- What you have to do
Working from the records below, repeat exactly the lines starting at the line that contains "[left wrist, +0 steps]" and ending at the line that contains "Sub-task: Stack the", inclusive.

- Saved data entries
━━━━

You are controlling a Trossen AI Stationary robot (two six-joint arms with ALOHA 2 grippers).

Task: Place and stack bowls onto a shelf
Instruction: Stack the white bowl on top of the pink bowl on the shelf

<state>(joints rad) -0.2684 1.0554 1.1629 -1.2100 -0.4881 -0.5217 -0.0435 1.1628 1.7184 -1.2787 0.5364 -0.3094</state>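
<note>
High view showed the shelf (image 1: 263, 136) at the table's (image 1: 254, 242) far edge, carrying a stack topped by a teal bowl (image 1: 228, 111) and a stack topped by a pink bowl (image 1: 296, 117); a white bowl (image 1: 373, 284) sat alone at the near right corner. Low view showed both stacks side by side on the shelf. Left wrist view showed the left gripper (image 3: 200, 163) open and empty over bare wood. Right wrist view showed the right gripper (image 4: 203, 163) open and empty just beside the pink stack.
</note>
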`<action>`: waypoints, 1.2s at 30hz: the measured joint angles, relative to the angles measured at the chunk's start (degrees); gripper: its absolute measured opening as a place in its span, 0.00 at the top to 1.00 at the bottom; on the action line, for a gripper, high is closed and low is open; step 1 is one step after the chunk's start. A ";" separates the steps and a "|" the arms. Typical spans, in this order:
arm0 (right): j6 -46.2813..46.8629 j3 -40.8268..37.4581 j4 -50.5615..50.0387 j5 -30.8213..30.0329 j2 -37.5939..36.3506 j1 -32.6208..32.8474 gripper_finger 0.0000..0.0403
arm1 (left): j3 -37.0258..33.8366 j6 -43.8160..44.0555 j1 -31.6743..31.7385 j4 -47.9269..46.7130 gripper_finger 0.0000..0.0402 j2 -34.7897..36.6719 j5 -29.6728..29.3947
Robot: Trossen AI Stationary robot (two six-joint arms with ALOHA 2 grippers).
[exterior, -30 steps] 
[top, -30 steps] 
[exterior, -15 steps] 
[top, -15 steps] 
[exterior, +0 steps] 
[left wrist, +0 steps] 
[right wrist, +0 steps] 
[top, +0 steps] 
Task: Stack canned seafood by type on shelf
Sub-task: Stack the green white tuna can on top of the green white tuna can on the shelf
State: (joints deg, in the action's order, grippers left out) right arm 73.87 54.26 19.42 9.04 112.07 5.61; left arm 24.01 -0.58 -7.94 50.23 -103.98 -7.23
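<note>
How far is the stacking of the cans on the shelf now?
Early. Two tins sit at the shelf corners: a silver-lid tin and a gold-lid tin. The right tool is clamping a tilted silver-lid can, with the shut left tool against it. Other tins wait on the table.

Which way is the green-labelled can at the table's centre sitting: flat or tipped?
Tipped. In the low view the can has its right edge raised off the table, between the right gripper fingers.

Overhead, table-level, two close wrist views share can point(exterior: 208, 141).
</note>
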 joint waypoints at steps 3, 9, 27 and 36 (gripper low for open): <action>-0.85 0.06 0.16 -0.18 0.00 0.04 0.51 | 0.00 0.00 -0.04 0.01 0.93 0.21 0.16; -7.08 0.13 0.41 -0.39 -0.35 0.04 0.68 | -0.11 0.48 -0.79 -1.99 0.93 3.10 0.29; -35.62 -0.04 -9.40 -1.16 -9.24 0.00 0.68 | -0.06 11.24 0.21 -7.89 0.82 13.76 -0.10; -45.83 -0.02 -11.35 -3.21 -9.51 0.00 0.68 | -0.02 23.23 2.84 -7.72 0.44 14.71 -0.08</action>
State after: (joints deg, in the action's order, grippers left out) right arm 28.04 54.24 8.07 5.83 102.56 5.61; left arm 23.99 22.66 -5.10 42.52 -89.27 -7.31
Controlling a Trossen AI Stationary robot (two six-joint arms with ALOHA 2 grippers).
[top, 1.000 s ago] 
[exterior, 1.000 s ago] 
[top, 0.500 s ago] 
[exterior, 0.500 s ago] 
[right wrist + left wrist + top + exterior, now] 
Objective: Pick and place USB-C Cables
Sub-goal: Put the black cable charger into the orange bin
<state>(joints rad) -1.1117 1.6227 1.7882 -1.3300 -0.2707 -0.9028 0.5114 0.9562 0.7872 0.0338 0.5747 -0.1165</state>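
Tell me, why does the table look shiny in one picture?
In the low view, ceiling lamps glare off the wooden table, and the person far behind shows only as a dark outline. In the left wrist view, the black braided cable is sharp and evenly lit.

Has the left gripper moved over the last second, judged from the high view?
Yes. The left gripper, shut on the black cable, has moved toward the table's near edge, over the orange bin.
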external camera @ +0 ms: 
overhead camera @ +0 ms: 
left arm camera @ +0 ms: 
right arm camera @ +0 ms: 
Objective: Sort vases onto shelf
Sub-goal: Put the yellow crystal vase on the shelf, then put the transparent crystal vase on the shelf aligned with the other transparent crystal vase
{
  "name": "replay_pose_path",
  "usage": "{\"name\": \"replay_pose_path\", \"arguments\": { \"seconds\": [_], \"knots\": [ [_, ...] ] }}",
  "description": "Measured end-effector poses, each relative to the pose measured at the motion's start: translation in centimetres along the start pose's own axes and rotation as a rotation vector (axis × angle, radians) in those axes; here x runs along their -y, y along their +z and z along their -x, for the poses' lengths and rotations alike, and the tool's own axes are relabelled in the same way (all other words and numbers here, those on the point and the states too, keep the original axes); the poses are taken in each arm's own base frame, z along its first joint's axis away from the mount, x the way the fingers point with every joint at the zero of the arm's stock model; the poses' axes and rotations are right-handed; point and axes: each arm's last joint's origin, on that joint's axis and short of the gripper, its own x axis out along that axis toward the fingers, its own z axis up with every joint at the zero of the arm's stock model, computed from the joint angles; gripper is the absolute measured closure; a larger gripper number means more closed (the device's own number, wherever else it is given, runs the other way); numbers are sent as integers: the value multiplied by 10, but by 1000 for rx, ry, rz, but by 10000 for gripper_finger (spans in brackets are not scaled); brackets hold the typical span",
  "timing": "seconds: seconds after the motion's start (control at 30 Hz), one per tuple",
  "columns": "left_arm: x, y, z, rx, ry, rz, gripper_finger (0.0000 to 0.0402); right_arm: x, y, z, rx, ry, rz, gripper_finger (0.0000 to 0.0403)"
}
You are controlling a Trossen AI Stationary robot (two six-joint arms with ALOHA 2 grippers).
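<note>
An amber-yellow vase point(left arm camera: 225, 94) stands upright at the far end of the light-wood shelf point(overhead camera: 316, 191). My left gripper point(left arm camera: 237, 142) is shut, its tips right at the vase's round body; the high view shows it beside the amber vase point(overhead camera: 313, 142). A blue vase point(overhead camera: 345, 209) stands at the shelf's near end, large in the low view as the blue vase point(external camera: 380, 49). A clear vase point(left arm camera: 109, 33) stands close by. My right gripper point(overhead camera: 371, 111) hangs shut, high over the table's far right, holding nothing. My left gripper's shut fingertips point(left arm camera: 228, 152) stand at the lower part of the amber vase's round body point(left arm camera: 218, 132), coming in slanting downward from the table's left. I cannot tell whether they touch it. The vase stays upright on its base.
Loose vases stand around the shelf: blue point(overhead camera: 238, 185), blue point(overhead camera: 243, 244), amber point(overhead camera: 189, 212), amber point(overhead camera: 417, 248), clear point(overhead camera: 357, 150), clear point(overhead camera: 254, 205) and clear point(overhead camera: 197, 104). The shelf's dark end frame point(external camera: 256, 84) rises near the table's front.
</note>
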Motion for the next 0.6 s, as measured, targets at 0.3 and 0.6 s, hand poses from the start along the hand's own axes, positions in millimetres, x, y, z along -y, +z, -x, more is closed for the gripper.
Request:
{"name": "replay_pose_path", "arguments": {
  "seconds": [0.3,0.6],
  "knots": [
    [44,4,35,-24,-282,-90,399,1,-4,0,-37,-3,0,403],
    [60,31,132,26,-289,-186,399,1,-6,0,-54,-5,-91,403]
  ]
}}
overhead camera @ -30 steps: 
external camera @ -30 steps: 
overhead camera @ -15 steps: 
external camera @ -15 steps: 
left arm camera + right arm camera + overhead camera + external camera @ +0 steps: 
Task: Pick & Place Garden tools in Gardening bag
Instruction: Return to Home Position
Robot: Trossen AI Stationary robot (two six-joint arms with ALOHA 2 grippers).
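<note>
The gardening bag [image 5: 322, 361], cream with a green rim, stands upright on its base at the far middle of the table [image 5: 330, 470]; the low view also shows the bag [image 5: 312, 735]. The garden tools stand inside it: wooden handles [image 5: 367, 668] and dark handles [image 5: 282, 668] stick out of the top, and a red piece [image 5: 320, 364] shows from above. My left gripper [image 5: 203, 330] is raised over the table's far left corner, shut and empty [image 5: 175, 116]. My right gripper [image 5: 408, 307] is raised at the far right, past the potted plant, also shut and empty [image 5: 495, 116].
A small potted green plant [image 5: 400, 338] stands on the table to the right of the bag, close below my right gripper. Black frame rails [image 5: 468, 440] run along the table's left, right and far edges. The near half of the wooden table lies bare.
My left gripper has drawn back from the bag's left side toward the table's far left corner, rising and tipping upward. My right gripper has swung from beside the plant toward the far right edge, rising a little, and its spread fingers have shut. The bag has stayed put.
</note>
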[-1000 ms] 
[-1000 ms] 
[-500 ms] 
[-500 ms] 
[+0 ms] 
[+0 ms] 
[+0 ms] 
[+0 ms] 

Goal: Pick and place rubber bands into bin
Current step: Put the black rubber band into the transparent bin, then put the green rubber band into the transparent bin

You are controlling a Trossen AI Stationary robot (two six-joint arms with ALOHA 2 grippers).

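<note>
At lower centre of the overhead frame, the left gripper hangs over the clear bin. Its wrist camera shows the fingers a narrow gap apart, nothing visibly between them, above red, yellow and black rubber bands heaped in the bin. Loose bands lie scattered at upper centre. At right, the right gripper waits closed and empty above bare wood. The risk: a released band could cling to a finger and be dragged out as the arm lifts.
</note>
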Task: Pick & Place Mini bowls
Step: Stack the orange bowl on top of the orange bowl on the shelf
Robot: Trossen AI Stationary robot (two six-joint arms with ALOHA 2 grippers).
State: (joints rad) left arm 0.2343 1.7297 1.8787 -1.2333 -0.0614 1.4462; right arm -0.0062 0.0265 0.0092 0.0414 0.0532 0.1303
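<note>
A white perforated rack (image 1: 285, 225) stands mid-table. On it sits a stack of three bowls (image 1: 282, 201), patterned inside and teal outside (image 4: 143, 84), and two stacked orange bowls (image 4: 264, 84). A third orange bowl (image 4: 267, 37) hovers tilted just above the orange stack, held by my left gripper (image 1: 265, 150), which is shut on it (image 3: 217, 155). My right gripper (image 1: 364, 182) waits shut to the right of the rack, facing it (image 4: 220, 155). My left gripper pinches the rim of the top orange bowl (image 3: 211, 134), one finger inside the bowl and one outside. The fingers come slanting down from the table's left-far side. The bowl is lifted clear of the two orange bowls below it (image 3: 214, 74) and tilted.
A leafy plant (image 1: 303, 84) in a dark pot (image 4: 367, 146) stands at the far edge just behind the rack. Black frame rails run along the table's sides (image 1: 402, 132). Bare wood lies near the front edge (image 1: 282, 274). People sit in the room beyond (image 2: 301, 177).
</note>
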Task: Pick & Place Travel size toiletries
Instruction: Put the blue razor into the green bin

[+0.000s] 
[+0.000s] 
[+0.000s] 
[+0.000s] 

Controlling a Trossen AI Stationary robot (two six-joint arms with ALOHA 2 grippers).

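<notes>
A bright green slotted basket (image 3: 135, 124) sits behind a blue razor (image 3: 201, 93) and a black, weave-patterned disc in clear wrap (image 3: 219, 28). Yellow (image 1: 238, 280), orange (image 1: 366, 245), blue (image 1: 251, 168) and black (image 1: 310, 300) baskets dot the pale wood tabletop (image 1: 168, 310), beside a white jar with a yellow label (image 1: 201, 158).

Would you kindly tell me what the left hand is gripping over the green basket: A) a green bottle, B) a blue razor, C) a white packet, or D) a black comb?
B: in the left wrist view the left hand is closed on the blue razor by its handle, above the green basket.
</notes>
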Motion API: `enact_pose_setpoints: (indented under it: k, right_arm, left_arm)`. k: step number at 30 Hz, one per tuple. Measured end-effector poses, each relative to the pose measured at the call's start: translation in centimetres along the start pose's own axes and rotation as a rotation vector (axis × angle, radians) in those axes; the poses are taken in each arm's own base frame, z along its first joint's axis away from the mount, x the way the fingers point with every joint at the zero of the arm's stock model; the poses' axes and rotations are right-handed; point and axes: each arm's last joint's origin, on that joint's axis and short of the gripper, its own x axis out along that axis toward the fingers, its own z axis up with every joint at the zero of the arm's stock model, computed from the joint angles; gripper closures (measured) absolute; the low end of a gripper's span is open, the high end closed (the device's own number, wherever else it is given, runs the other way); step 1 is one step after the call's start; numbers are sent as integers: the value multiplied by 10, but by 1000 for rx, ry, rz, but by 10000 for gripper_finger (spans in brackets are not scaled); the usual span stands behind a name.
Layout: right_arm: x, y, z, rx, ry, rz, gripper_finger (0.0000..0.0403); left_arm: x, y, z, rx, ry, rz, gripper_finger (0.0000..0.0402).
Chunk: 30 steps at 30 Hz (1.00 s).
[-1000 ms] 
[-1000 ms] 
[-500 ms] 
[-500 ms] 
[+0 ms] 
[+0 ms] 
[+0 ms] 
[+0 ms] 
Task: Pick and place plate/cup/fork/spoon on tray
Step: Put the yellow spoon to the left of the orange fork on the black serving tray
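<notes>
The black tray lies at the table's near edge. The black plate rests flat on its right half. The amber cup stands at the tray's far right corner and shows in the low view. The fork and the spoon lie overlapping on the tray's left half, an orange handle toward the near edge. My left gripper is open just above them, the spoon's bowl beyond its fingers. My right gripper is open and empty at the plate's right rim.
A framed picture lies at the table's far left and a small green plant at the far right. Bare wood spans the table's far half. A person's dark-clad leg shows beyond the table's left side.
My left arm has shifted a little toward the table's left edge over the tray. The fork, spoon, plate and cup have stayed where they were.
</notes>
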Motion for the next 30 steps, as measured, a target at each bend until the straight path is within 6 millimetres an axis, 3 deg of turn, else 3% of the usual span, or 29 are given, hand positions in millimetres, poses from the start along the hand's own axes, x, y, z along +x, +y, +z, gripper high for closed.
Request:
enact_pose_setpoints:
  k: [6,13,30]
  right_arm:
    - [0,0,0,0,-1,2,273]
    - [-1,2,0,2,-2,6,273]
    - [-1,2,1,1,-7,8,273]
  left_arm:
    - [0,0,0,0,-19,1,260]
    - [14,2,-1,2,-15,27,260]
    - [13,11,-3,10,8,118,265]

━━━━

- Solution to this problem
[left wrist, +0 steps] 
[right wrist, +0 steps] 
[top, +0 steps] 
Task: Stack canned seafood by type on shelf
Sub-task: Stack the green white tuna can on top of the green white tuna can on the shelf

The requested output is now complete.